The pioneering work of Klak Verlag in Neukölln, which in the same year published Kaminsky’s volume “Tanzen in Odessa” in the translation by Alexander Sitzmann, met with little response.

It is thanks to the poet and storyteller Anja Kampmann that “Deaf Republic” is finally available in a careful German translation that does not shorten the cyclically structured poem composed as a sequence of theater scenes to political clarity, but rather the ambivalence and double meaning of the verses preserved.

The “Republic of Deafness” takes us right into a scenario of a permanent state of war. On the market square of the fictional town of Vasenka, which is occupied by a hostile power, two puppeteers stage a small, amusing puppet theater in the middle of a state of emergency.

Immediately, the willing enforcers of power rush in to break up the illegal assembly. A deaf boy is shot dead by the soldiers.

The exemplary setting of an occupation is sketched here with just a few lines. In the “first act” a collective subject speaks, a chorus of great denial. The protesting citizens only communicate in sign language. Meanwhile, the shameful murder of the deaf boy leads to more crimes. The puppeteer Sonya, who gives birth to a girl, also falls victim to the invaders, as does her husband Alfonso, who initially remains alone with the newborn.

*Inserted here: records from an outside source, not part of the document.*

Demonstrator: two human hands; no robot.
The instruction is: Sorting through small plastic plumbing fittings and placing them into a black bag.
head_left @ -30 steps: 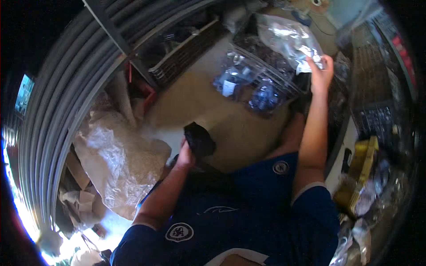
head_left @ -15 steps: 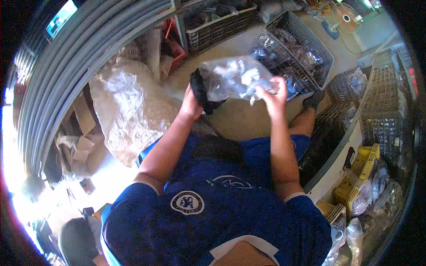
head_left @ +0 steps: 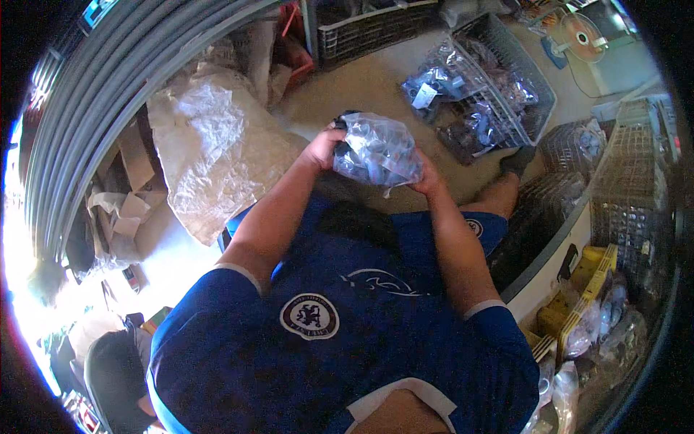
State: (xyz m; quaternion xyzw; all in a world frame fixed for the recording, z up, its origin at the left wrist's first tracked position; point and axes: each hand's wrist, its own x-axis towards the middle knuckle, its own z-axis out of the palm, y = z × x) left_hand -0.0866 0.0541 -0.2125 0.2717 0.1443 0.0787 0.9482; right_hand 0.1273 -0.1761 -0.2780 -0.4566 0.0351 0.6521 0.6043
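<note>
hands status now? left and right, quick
Left hand: closed on the clear plastic bag of dark parts.
Right hand: holding the same bag from below.

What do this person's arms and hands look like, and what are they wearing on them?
Both forearms are bare. The left hand and right hand wear no gloves, and no rings or watch can be made out. Short dark blue sleeves with thin white trim end above the elbows. They belong to a blue sports shirt with a round crest on the chest.

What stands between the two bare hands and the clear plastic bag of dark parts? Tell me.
Nothing visible: the left hand and the right hand both grip the clear plastic bag of dark parts directly, one on each side.
</note>
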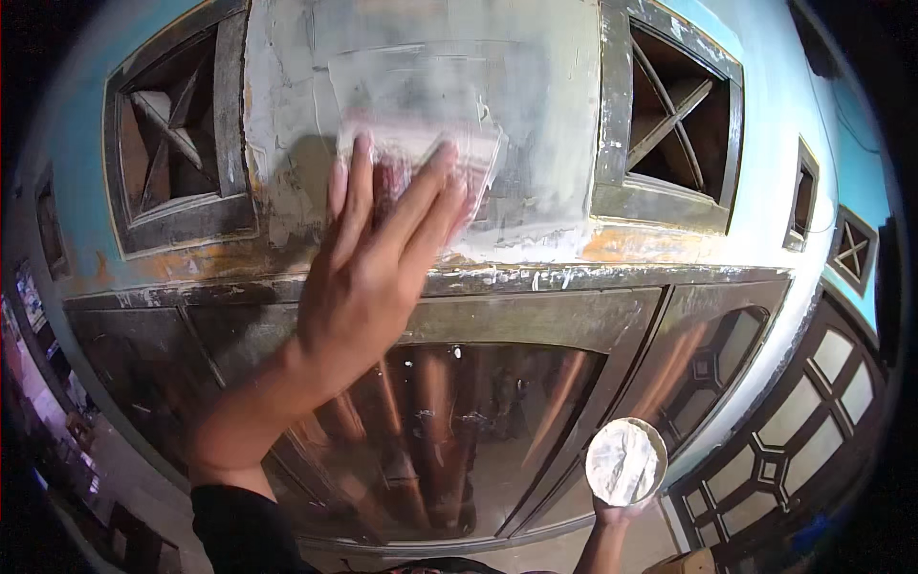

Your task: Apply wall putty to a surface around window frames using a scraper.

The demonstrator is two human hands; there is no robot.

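1. Left hand (359, 287) grips flat spreader (397, 172), blurred, apparently against grey-coated wall patch (545, 153) between vent frames (660, 203).
2. Right hand (620, 510) grasps round bowl (661, 457) of white paste (623, 464), lower right.
3. Risks: uneven pressure could gouge coat; tipping bowl could drop paste on glass (459, 440).

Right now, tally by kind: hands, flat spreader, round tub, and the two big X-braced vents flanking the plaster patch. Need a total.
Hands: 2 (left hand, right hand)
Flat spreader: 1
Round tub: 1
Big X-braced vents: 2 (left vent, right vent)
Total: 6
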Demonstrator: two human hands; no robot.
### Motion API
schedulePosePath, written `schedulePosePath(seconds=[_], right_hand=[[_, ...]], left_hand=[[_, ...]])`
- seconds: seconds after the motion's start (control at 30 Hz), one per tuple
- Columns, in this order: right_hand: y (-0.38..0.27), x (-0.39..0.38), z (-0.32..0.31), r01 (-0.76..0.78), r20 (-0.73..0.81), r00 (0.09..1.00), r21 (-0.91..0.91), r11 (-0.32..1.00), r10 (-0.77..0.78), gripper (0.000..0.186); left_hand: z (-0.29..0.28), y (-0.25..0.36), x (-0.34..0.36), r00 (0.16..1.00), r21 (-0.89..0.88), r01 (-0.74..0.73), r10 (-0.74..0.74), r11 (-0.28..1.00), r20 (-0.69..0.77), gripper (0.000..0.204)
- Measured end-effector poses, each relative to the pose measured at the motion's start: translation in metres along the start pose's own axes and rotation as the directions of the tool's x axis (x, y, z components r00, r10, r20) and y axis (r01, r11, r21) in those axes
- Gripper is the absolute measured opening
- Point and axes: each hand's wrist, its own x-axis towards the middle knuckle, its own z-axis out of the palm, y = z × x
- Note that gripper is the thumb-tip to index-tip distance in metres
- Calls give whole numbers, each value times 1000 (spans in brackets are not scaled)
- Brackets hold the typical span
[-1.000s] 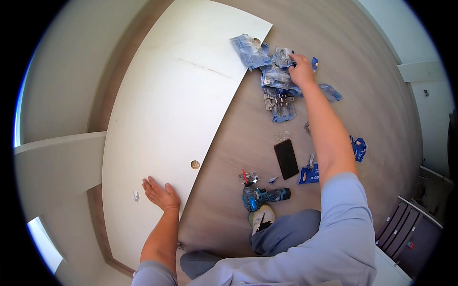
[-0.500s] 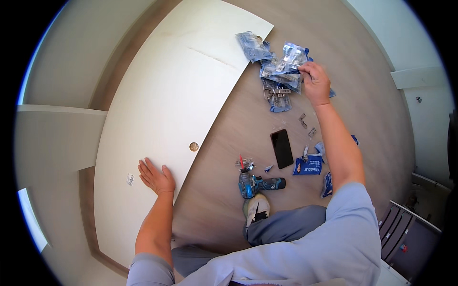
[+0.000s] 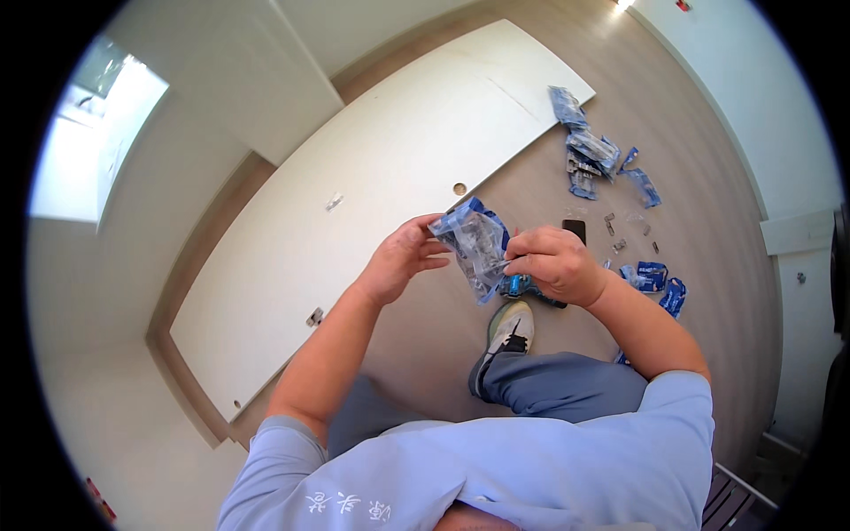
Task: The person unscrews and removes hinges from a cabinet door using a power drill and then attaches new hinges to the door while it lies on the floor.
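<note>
A clear and blue plastic bag [image 3: 474, 239] hangs in front of me over the white board's edge, with grey metal parts dimly visible inside. My left hand [image 3: 398, 261] has its fingers at the bag's upper left corner, thumb spread below them. On the bag's right side, my right hand [image 3: 558, 265] pinches the plastic between thumb and fingers. Beneath the bag lies a blue and black cordless drill [image 3: 515, 285], mostly covered by bag and hand. The large white board [image 3: 372, 177] lies flat on the floor, with a round hole [image 3: 459, 188] near its edge.
More bags [image 3: 593, 150] lie beside the board's far right end. A phone [image 3: 575, 232], small metal pieces [image 3: 610, 224] and torn blue packets [image 3: 652, 276] are scattered on the right. A metal hinge [image 3: 314, 317] sits at the board's near edge. My shoe [image 3: 512, 327] stands below the drill.
My right hand has come back from the bag pile with one bag. My left hand has lifted off the board and come to it. The view has shifted.
</note>
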Motion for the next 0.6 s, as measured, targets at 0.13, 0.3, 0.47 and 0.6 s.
schedulePosePath(seconds=[0.13,0.3,0.47,0.6], right_hand=[[-43,41,17,32,281,958,96,995,-58,16],[-117,115,15,-294,311,925,220,930,219,41],[-190,151,30,-485,628,692,42,873,355,52],[-218,118,42,-284,609,768,48,958,198,30]], left_hand=[[10,13,-82,959,215,-66,122,974,-257,28],[41,34,-176,835,322,-211,341,923,-431,20],[95,27,-227,772,168,-399,430,901,-469,21],[93,-19,-266,869,211,-286,346,935,-354,22]])
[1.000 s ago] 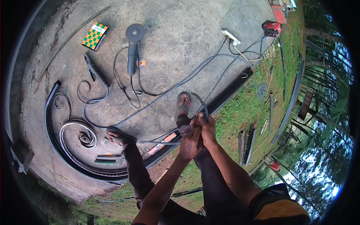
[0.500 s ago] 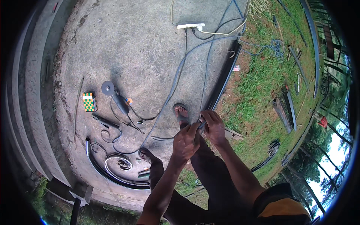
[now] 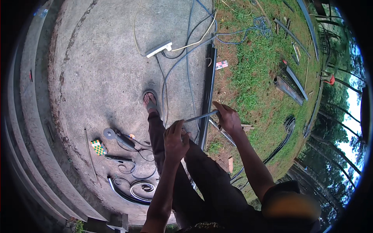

What begins as a great refusal to oppose the occupier’s repression turns into drastic partisanism in the “second act” of the poem. Momma Galya, the owner of the puppet theater, leads the uprising against the occupation, luring the soldiers with acts of love only to strangle them. Violence generates counter-violence, there is no room for understanding.

What remains are traumas and wounds that never heal: “Our country is one where a boy who is shot by the police lies for hours / on the sidewalk. / We see in his open mouth/ the nakedness / of a whole nation. / We watch. See / watch others.”

The “time of peace” proclaimed at the end is only preparation for the next fatal blow. Language and speaking themselves function as instruments of domination and are subject to a rigid logic of violence: “Silence? / is a stick I’ll hit you with, I’ll hit you with a stick, / voice, hit you, / until you speak, until you say / the right thing.”

Ilya Kaminsky worked on his “Republic of Deafness” for around ten years. They are poems that are sometimes narrative, then laconic and succinct, poetic parables of violent relationships that are intensifying in the present day of the Ukraine war, but also refer to the imperialist traditions of the West. Between the poems are signs of sign language, like meditative moments of breathing.

The hope of his poems, Kaminsky explained in an interview, is to exorcise the reader’s illusions and help him “to recognize his own complicity”. His aesthetic of resistance features many trapdoors.